DeepMind Built Better Poker Bots. Nobody Knows Why.
DeepMind's Algorithm Finder Found Something Humans Can't Explain
Google DeepMind built a system that finds new game theory algorithms humans have not yet explained.
AlphaEvolve, described in a paper submitted to arXiv in February 2026, uses Gemini 2.5 Pro as an evolutionary engine: the LLM generates mutations to existing multi-agent learning algorithms, candidate variants are evaluated in simulation, and the best performers are bred forward. The process repeated across thousands of generations produced two algorithm variants, VAD-CFR and SHOR-PSRO, that match or beat human-designed baselines in 10 of 11 and 8 of 11 game environments respectively. Both are now published in arXiv 2602.16928.
The numbers are real. The WIRE headline was not.
The paper, authored by Zun Li, John Schultz, Daniel Hennes, and Marc Lanctot, is a genuine contribution to the multi-agent reinforcement learning literature. VAD-CFR outperforms Discounted Predictive CFR+ and related baselines across a suite of poker variants, Goofspiel, and Liars Dice. SHOR-PSRO beats Uniform, Nash, AlphaRank, PRD, and RM meta-solvers on 8 of 11 evaluation games, according to MarkTechPost's analysis of the results. The training set was deliberately narrow: 3-player Kuhn Poker, 2-player Leduc Poker, 4-card Goofspiel, and 5-sided Liars Dice. The evaluation set included larger, unseen variants of those games. The algorithms generalized.
But the WIRE claim that "researchers built AI that designs better AI than humans can" is not what this paper shows. AlphaEvolve is not designing neural architectures, discovering new model families, or writing foundation model code. It is searching a structured space of mathematical algorithms in a well-defined domain. That is impressive. It is also the same class of result as DeepMind's AlphaTensor, which discovered faster matrix multiplication algorithms in 2022, and AlphaCode, which wrote novel solutions to competition programming problems. AI has been finding things humans missed in narrow mathematical spaces for years. The framing "AI designs AI" keeps showing up because it generates engagement, not because it accurately describes what is happening.
What is actually interesting is the interpretability problem the results create.
VAD-CFR postpones policy averaging until iteration 500. That threshold was not hand-designed by a researcher who knew the 1,000-iteration evaluation horizon. Gemini 2.5 Pro generated it as part of a mutation, and the evolutionary process kept it because it performed well. Nobody on the team appears to have worked out why waiting 500 iterations before averaging produces better convergence than averaging from iteration one. The algorithm works. The mechanism is not yet fully understood.

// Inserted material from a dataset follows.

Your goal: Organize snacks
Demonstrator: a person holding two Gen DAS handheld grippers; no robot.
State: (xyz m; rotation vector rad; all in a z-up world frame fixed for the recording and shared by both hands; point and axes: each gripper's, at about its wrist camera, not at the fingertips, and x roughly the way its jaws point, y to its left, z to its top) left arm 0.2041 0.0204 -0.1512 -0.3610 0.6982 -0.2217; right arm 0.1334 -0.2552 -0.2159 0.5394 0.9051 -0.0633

This is a pattern worth naming. DeepMind's own blog post on the paper calls it "automated algorithm discovery" and notes that the evolved algorithms "exhibit qualitatively different behavior from their human-designed counterparts." The authors acknowledge they are "excited to explore the interpretability of these findings" — which is a careful way of saying the system found something and the theorists have to catch up.
That gap between performance and understanding is the actual story. It is not "AI designs better AI." It is: the machine found a trick in a well-studied domain, the trick works, and the researchers are still figuring out the math.
The paper also raises a question about what "design" means in algorithmic discovery. AlphaEvolve did not start with a blank canvas. It initialized from human-designed base algorithms and searched the neighborhood around them. The search is guided by a learned prior (Gemini 2.5 Pro's understanding of what algorithm mutations tend to improve performance) and by empirical evaluation in simulation. The output is genuinely new source code that did not previously exist. But the process depends on human-designed evaluation infrastructure and on base algorithms that humans built. Calling the result "AI-designed" in the strong sense requires ignoring everything upstream of the mutation operator.
Whether this constitutes a meaningful boundary crossing will depend on what comes next. The authors note they are exploring applications beyond game theory to problems where the solution space is "richly structured." If the approach generalizes to domains with higher-dimensional solution spaces, the interpretability problem becomes more urgent, not less. Right now, game theory has enough mathematical structure that researchers can reason backward from result to principle, eventually. In messier domains — protein design, chip layout, system architecture — the gap between what the system found and what anyone can explain could be much wider.
The paper is real. The results are solid. The framing is not. Run the numbers, read the arXiv, and decide for yourself whether an algorithm that works but nobody fully understands constitutes a category change — or whether it is what AI-assisted mathematical research has always been, just faster and stranger than before.